The better case is to have general difficulty options to ramp it up to arcade level (or further) or select much easier settings. That's not really the case here in general, though the Genesis port has options for lives+continues, but not difficulty, so that's sort of moot compared to the SMS with infinite continues.
I don't think that's what they're talking about: it's the fast that it looks like you should be landing hits, but there's no contact: if they wanted to make the enemies dodge like that, the sprites should move/animate accordingly. (and with animation limited, movement is more the key)If I were to have played NES Double Dragon first and then played the Arcade game I would have run into similar trouble. It's the "bad collision detection" thing that I take issue with. The SMS game does a fair job of porting the Arcade gameplay, including AI stepping above and below your attacks constantly. If that is bad collision, it certainly isn't the fault of the gameplay engine. Shouldn't opponents try to avoid getting hit? Then again, we're talking about games, and for some reason people expect fighting games to be easy nowadays.
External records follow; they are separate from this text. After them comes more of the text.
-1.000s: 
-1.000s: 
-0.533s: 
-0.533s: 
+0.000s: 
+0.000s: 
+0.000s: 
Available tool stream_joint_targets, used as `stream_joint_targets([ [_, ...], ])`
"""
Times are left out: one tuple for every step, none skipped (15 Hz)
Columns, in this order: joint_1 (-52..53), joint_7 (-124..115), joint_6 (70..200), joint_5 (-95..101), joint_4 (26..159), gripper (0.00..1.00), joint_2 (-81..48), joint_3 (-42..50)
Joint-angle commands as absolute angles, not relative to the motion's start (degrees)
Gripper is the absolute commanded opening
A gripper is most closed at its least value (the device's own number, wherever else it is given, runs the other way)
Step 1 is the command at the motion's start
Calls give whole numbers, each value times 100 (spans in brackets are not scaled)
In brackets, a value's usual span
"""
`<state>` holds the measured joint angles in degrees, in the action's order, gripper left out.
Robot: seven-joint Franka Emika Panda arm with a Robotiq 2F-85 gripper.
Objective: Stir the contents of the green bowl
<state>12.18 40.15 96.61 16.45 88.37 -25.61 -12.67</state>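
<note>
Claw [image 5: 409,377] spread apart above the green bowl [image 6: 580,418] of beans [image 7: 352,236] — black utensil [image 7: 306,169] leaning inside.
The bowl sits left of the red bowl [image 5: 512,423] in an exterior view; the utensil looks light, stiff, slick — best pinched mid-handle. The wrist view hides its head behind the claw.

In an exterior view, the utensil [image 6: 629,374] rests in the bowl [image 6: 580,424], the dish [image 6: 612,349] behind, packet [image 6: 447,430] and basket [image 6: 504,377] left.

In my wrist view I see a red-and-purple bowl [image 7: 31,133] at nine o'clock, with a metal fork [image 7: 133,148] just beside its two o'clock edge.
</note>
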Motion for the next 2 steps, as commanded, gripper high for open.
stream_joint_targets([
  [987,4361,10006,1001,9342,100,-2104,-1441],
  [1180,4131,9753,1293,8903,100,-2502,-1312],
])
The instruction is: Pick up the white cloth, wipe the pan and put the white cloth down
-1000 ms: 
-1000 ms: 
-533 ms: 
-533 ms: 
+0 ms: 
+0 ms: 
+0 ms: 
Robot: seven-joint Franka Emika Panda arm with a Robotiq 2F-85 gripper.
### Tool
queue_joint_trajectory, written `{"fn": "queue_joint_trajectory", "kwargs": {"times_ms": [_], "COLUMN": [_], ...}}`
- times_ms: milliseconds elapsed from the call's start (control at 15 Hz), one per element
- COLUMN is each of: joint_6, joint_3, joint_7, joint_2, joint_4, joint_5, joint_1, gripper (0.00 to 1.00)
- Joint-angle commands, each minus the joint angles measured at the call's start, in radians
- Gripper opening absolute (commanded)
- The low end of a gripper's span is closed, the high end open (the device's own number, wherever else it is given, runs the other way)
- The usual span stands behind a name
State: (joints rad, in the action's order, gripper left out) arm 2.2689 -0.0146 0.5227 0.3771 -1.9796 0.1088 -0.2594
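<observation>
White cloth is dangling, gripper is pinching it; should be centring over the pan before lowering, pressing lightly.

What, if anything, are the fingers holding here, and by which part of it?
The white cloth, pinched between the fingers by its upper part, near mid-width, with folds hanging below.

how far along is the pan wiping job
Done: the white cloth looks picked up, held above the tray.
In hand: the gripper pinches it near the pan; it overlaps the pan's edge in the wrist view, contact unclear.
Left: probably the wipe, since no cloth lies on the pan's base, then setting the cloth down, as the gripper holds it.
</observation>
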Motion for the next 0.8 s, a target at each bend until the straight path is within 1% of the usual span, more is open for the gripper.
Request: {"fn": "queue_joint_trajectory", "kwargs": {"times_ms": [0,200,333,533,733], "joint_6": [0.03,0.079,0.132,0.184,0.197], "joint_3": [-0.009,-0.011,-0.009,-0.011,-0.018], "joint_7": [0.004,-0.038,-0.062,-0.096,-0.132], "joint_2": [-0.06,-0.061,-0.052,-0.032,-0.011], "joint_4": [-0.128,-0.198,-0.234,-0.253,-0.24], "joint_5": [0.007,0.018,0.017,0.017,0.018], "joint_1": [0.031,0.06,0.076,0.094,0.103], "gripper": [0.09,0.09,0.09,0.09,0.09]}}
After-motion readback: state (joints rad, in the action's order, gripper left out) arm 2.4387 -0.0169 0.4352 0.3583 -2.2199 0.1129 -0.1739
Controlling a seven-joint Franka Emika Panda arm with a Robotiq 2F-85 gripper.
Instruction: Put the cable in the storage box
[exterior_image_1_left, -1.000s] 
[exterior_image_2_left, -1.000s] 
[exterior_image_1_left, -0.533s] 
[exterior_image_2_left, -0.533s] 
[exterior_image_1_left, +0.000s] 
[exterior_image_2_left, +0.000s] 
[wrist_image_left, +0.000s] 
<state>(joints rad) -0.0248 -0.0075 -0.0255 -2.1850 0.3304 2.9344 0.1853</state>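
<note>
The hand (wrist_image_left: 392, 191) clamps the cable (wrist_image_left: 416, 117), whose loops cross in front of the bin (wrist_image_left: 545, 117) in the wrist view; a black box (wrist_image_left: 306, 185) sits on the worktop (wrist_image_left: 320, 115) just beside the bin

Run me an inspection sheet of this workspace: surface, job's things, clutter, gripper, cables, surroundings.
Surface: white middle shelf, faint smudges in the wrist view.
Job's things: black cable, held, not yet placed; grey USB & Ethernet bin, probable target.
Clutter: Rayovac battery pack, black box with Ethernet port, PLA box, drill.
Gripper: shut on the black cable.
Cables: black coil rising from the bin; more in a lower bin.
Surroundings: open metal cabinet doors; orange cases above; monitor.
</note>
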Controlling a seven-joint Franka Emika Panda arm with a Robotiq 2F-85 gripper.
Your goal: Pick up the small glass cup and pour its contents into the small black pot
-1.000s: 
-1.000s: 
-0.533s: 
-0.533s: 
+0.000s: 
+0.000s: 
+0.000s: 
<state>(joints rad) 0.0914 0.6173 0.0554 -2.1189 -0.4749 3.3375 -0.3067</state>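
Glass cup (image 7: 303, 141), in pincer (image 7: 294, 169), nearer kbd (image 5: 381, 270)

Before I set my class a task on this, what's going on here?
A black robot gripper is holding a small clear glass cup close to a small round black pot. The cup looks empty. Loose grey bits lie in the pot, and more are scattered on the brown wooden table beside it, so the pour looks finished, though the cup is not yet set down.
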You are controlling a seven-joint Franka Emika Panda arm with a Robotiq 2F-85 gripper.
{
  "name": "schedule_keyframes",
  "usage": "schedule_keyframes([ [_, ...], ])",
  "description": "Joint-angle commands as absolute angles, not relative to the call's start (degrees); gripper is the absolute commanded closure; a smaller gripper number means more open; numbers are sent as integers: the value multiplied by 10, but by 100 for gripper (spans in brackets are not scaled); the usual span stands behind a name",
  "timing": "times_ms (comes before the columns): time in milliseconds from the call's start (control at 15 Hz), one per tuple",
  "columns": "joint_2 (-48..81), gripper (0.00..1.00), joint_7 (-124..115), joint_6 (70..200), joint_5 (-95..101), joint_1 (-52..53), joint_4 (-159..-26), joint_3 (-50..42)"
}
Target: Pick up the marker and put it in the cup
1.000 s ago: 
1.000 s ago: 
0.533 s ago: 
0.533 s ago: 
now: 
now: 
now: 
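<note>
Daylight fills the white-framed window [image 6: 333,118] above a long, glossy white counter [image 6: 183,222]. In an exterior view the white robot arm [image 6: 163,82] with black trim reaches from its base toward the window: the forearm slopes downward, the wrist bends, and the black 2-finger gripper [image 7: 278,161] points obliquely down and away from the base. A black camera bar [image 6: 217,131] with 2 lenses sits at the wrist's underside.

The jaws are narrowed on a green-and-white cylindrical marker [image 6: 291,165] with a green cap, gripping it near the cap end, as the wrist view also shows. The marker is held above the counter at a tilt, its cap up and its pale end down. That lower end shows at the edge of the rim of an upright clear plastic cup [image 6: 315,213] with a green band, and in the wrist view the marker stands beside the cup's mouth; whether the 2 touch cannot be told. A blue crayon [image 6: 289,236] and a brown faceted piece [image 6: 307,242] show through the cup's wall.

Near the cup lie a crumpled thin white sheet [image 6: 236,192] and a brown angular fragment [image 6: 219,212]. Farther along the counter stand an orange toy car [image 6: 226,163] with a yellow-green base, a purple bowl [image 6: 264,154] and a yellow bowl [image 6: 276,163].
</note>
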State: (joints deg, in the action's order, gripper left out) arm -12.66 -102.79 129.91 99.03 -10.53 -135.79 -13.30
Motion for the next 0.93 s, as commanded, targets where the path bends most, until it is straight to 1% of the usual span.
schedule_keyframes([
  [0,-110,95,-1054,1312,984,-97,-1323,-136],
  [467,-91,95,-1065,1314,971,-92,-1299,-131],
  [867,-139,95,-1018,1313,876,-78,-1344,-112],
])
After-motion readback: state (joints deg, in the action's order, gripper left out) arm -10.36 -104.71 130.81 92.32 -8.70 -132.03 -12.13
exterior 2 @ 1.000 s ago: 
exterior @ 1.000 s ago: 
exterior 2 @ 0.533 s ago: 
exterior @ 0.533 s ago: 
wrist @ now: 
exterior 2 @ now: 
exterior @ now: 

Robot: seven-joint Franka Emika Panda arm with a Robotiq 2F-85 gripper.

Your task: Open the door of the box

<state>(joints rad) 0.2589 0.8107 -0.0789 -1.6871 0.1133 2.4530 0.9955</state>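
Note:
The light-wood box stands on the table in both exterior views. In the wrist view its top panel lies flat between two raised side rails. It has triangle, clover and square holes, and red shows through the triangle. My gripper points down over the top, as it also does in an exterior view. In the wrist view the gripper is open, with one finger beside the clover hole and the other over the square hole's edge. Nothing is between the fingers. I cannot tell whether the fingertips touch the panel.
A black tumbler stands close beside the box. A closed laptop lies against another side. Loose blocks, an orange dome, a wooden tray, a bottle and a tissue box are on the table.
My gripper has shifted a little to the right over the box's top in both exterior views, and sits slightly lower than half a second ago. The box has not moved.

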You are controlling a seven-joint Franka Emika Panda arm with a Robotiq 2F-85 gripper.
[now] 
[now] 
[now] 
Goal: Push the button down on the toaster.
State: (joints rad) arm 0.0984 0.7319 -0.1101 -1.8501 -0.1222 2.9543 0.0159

I'm not particularly good at beat em' ups regardless, but playing both, I found the SMS version more fun than the NES one once I got used to it. The fact that there were infinite continued made it a lot more forgiving too.
Other than the distortion it seems fine, rather like it does on real hardware and in fusion, but yes, it's a bit distorted. (try playing it in fusion and see how that compares, of course, with the filter disabled, some stuff is a bit sharp -it's up to personal preference if you like the low pass filtering)As for the FM in the one Youtube clip, it just sounds like an approximation. I'd have to do a comparison to be sure, but I'd say the highs are too high and the lows are the wrong pitch just listening to it. I enjoy playing my US Double Dragon with or without the YM 2413 enabled on real hardware. If it sounded like that with the FM chip I'd never play it again. I hate shrill sound effects.